* _ABOUT THIS TASK_
Every line of the records below that holds the word "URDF" should be copied out.

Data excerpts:
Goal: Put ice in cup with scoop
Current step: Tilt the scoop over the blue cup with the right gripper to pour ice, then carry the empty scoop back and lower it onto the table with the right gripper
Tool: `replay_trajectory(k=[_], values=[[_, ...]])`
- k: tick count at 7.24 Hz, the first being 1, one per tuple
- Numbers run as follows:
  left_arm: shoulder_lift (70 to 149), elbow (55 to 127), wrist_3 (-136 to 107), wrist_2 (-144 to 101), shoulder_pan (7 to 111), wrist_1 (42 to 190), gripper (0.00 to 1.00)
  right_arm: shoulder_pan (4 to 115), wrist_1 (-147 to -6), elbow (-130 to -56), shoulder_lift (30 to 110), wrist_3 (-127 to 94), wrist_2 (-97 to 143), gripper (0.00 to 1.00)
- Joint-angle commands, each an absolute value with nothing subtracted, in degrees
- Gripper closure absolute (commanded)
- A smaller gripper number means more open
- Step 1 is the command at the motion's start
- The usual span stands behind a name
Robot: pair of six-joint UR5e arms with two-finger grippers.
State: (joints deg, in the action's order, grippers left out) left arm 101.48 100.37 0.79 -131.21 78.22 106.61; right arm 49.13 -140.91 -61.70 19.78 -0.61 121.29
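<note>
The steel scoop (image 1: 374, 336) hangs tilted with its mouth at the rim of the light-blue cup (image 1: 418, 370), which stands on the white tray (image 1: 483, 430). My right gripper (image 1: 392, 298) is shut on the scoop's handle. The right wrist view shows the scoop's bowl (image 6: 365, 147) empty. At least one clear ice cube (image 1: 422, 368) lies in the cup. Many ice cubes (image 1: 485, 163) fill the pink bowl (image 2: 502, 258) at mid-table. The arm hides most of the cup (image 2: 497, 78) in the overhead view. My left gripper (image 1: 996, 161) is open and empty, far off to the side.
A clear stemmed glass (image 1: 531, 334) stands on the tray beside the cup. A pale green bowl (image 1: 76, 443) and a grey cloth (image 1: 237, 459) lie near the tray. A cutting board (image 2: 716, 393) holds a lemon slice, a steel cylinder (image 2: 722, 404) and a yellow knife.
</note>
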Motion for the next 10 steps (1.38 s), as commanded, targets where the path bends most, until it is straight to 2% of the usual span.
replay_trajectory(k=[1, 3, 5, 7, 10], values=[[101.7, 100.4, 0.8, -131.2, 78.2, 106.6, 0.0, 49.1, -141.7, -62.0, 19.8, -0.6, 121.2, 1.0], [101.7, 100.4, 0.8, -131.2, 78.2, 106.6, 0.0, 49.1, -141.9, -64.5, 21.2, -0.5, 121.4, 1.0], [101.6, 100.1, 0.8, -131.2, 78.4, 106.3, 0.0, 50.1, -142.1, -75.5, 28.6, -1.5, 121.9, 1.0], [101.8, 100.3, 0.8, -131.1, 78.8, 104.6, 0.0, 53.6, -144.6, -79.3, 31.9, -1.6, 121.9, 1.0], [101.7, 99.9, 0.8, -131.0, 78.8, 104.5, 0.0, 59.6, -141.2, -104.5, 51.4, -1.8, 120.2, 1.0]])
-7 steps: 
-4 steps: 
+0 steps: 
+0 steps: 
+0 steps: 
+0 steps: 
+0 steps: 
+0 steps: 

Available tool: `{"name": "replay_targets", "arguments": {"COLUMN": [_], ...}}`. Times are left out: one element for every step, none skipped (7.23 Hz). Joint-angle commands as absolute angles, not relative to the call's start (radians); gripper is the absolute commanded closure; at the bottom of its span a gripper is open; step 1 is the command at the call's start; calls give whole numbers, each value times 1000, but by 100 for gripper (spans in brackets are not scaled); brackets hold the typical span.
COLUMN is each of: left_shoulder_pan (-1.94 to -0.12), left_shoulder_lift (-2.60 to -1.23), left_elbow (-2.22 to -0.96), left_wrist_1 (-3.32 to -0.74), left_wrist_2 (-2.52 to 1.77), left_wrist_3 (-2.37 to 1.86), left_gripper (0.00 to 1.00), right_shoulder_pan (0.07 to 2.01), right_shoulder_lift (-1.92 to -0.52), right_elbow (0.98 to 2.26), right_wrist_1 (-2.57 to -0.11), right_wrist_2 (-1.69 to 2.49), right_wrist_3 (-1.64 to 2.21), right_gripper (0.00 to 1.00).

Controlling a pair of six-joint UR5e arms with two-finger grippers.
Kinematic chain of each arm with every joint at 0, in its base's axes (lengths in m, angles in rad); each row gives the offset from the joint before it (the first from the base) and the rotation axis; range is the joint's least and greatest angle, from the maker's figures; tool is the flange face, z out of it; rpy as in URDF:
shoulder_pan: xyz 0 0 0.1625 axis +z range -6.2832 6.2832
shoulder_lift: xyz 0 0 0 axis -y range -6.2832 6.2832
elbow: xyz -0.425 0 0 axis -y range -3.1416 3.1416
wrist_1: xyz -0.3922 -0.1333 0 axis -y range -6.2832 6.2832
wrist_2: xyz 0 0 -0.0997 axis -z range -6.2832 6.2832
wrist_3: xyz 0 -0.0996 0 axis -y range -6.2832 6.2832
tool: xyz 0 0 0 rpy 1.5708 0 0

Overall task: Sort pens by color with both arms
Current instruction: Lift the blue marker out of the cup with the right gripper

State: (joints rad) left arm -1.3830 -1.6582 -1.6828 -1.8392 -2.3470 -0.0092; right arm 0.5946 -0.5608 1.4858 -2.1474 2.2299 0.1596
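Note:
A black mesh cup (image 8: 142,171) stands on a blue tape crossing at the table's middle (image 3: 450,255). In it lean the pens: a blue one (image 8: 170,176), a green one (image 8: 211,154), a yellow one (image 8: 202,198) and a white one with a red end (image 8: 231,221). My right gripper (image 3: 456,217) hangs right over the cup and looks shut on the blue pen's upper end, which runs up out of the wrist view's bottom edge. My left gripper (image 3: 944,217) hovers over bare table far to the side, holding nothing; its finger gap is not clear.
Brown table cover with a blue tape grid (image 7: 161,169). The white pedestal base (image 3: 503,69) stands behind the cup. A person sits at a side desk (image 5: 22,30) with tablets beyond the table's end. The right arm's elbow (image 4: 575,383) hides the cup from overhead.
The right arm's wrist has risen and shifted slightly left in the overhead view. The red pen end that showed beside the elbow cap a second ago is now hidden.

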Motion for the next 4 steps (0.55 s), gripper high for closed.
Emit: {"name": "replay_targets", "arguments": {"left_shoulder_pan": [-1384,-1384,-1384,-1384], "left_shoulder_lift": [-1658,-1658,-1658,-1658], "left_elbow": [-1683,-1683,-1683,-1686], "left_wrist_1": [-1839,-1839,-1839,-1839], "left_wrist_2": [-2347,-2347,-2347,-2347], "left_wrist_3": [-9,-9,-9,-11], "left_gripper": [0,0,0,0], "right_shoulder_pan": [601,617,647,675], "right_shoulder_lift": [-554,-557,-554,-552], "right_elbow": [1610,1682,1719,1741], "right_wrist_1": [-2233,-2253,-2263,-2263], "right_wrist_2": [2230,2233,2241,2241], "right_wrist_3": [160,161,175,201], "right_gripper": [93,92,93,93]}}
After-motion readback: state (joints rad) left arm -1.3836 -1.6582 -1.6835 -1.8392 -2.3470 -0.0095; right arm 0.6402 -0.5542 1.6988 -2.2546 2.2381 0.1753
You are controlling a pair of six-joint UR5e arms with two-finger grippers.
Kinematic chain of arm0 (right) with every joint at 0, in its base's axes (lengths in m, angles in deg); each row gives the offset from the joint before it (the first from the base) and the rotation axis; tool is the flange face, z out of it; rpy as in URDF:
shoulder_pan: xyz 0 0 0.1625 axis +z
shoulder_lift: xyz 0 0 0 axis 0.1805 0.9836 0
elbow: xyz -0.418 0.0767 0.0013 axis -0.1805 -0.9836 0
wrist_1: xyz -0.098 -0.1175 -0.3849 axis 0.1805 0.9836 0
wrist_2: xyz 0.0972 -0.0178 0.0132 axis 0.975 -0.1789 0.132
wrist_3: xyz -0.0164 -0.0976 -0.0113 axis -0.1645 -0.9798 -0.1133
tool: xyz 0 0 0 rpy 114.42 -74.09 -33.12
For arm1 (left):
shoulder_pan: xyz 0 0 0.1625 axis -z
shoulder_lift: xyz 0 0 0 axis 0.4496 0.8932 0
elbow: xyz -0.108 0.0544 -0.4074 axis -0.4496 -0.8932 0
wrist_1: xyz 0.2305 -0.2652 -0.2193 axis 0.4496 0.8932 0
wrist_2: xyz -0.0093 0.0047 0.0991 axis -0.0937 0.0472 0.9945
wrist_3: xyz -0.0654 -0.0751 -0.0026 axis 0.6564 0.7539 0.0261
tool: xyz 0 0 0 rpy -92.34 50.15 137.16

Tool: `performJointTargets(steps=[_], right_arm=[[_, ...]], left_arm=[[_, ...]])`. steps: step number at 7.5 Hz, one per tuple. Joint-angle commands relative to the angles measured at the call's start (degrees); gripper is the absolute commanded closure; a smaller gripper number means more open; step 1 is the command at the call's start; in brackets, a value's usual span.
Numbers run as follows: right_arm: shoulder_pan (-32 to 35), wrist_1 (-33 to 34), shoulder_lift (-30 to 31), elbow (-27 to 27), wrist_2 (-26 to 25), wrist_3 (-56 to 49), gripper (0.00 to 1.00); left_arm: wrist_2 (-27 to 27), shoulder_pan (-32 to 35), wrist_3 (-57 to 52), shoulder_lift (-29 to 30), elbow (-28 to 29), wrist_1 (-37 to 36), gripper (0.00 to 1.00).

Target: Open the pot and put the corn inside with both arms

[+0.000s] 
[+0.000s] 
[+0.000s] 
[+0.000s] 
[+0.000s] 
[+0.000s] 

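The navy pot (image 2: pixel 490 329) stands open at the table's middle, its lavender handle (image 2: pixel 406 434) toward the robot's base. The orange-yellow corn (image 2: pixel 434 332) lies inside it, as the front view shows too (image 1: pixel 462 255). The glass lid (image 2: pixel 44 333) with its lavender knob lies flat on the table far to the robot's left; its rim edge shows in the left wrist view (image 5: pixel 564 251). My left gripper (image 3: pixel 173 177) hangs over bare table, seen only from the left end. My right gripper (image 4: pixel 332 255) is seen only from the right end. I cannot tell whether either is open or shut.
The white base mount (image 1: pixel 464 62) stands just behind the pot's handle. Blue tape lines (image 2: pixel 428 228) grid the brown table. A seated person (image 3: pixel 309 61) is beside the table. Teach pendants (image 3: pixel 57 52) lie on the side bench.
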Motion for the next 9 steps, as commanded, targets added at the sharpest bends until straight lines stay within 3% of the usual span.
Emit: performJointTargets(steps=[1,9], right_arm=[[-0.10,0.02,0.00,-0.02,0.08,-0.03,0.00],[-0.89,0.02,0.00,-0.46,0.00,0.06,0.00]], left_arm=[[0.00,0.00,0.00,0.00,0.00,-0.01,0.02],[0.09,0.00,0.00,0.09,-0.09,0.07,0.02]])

* _COMPLETED TASK_
Kinematic chain of each arm with every joint at 0, in its base's axes (lengths in m, angles in rad); each row gives the offset from the joint before it (the first from the base) and the rotation axis; range is the joint's least and greatest angle, from the maker's figures; tool is the flange face, z out of it; rpy as in URDF:
Kinematic chain of arm0 (right) with every joint at 0, in its base's axes (lengths in m, angles in deg); each row gives the offset from the joint before it (the first from the base) and the rotation axis; tool is the flange face, z out of it; rpy as in URDF:

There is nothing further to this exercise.